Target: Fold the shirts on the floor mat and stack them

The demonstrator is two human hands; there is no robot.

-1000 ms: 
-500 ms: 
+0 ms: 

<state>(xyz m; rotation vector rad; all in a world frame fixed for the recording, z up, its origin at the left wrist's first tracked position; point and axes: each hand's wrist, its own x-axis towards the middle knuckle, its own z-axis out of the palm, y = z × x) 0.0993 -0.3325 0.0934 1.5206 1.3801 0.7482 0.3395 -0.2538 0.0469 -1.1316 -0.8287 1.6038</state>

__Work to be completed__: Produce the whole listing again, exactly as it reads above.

__Response__:
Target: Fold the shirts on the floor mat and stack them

The demonstrator is two human hands; there is no robot.

-1000 ms: 
-500 ms: 
+0 ms: 

<state>(xyz m; rotation vector rad; all in a world frame fixed for the recording, z up, its origin at the left wrist's first tracked position; point and axes: each hand's wrist, its own x-axis towards the middle knuckle, its own z-axis out of the palm, y = z × x) 0.0993 -0.3325 0.0934 1.5206 1.3801 0.7482 0.3395 -0.2538 0.0469 -1.1316 -0.8287 1.6038</state>

The answer has nothing more to it.